Task directions. Take the listing and print it in full, exactly as given.

Provided material.
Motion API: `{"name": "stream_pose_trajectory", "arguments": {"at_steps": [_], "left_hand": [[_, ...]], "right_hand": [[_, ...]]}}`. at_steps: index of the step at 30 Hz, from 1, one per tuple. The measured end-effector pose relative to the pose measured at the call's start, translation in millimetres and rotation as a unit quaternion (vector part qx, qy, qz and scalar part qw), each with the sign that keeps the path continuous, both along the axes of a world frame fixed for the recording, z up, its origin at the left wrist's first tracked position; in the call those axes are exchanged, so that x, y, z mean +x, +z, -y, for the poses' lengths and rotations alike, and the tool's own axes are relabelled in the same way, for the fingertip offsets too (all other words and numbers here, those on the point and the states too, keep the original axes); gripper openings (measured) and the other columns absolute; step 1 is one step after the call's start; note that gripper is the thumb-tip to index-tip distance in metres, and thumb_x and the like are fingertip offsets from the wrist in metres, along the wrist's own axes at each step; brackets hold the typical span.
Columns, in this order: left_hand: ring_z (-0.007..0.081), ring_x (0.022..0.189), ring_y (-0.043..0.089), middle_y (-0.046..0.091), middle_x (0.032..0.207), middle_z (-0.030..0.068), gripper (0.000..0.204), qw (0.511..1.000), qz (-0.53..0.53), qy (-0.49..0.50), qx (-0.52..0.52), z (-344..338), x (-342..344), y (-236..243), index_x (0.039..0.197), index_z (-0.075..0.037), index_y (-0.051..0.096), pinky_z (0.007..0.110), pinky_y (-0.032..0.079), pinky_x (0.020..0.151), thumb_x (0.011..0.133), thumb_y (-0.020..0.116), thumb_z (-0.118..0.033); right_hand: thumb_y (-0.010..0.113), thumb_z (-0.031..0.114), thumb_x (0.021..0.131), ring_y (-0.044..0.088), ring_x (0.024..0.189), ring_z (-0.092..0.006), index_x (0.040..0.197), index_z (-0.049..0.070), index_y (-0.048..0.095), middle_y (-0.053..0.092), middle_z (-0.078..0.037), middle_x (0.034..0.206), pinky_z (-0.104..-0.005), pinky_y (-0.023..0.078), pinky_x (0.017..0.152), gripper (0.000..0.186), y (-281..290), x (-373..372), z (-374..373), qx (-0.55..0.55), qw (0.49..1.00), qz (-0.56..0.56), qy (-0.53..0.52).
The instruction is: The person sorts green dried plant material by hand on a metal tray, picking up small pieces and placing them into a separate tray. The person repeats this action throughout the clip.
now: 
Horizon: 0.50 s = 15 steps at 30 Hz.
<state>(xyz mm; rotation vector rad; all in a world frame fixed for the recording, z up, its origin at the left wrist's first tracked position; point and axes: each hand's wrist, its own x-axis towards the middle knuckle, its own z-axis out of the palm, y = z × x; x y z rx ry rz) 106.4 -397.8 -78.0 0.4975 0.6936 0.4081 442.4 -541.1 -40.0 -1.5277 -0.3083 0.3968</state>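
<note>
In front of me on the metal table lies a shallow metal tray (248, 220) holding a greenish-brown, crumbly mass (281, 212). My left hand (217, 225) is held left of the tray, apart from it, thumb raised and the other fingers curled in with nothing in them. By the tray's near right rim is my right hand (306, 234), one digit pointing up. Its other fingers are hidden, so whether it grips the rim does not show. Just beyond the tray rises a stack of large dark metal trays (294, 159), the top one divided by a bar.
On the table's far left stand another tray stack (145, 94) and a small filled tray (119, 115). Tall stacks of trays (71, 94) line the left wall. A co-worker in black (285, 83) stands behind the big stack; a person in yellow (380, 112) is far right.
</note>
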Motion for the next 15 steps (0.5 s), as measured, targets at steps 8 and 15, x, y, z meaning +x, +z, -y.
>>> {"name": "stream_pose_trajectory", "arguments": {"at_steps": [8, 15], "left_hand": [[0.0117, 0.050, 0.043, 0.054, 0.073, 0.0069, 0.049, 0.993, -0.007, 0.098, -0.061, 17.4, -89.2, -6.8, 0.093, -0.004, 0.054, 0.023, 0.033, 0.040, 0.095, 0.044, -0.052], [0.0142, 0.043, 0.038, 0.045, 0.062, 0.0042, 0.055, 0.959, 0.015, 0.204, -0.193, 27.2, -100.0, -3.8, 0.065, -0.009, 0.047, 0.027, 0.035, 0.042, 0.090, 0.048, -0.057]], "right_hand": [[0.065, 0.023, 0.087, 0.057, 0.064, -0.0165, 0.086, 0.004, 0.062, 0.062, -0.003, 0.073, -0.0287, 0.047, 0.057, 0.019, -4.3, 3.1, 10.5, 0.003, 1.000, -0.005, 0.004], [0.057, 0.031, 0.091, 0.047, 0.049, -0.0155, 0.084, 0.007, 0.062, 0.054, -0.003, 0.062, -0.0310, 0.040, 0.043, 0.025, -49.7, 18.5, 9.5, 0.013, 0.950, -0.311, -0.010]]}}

Result.
Motion API: `{"name": "stream_pose_trajectory", "arguments": {"at_steps": [_], "left_hand": [[_, ...]], "right_hand": [[_, ...]]}}`. at_steps: index of the step at 30 Hz, from 1, one per tuple. The measured end-effector pose relative to the pose measured at the call's start, translation in millimetres and rotation as a unit quaternion (vector part qx, qy, qz and scalar part qw), each with the sign that keeps the path continuous, both along the axes of a world frame fixed for the recording, z up, its origin at the left wrist's first tracked position; in the call those axes are exchanged, so that x, y, z mean +x, +z, -y, for the poses' lengths and rotations alike, and the tool's own axes are relabelled in the same way, for the fingertip offsets too (all other words and numbers here, those on the point and the states too, keep the original axes); gripper openings (measured) and the other columns absolute; step 1 is one step after the call's start; note that gripper is the thumb-tip to index-tip distance in metres, and thumb_x and the like are fingertip offsets from the wrist in metres, along the wrist's own axes at each step; brackets hold the typical span.
Columns, in this order: left_hand: ring_z (-0.007..0.081), ring_x (0.022..0.189), ring_y (-0.043..0.089), middle_y (-0.046..0.091), middle_x (0.032..0.207), middle_z (-0.030..0.068), gripper (0.000..0.204), qw (0.511..1.000), qz (-0.53..0.53), qy (-0.49..0.50), qx (-0.52..0.52), z (-344..338), x (-342..344), y (-236..243), index_x (0.039..0.197), index_z (-0.075..0.037), index_y (-0.051..0.096), pinky_z (0.007..0.110), pinky_y (-0.032..0.079), pinky_x (0.020..0.151), thumb_x (0.011..0.133), thumb_y (-0.020..0.116), thumb_z (-0.118..0.033); right_hand: thumb_y (-0.010..0.113), thumb_z (-0.031..0.114), thumb_x (0.021..0.131), ring_y (-0.044..0.088), ring_x (0.024..0.189), ring_z (-0.092..0.006), index_x (0.040..0.197), index_z (-0.049..0.070), index_y (-0.048..0.095), middle_y (-0.053..0.092), middle_z (-0.078..0.037), middle_x (0.034..0.206), pinky_z (-0.104..-0.005), pinky_y (-0.023..0.078), pinky_x (0.017..0.152), gripper (0.000..0.186), y (-281..290), x (-373..372), z (-374..373), qx (-0.55..0.55), qw (0.49..1.00), qz (-0.56..0.56), qy (-0.53..0.52).
The instruction is: The person sorts green dried plant material by hand on a metal tray, picking up small pieces and placing them into a separate tray. The person repeats this action throughout the clip.
now: 
Horizon: 0.50 s = 15 steps at 30 Hz.
<state>(xyz mm; rotation vector rad; all in a world frame fixed for the recording, z up, its origin at the left wrist's first tracked position; point and axes: each hand's wrist, its own x-axis towards the middle knuckle, its own z-axis out of the palm, y = z × x; x y z rx ry rz) 106.4 -397.8 -78.0 0.4975 0.6936 0.4081 442.4 -541.1 -40.0 -1.5277 -0.3083 0.3968</state>
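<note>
In front of me on the metal table lies a shallow metal tray (248, 220) holding a greenish-brown, crumbly mass (281, 212). My left hand (217, 225) is held left of the tray, apart from it, thumb raised and the other fingers curled in with nothing in them. By the tray's near right rim is my right hand (306, 234), one digit pointing up. Its other fingers are hidden, so whether it grips the rim does not show. Just beyond the tray rises a stack of large dark metal trays (294, 159), the top one divided by a bar.
On the table's far left stand another tray stack (145, 94) and a small filled tray (119, 115). Tall stacks of trays (71, 94) line the left wall. A co-worker in black (285, 83) stands behind the big stack; a person in yellow (380, 112) is far right.
</note>
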Motion for the next 15 steps (0.5 s), as measured, targets at steps 8 and 15, x, y, z meaning +x, +z, -y.
>>> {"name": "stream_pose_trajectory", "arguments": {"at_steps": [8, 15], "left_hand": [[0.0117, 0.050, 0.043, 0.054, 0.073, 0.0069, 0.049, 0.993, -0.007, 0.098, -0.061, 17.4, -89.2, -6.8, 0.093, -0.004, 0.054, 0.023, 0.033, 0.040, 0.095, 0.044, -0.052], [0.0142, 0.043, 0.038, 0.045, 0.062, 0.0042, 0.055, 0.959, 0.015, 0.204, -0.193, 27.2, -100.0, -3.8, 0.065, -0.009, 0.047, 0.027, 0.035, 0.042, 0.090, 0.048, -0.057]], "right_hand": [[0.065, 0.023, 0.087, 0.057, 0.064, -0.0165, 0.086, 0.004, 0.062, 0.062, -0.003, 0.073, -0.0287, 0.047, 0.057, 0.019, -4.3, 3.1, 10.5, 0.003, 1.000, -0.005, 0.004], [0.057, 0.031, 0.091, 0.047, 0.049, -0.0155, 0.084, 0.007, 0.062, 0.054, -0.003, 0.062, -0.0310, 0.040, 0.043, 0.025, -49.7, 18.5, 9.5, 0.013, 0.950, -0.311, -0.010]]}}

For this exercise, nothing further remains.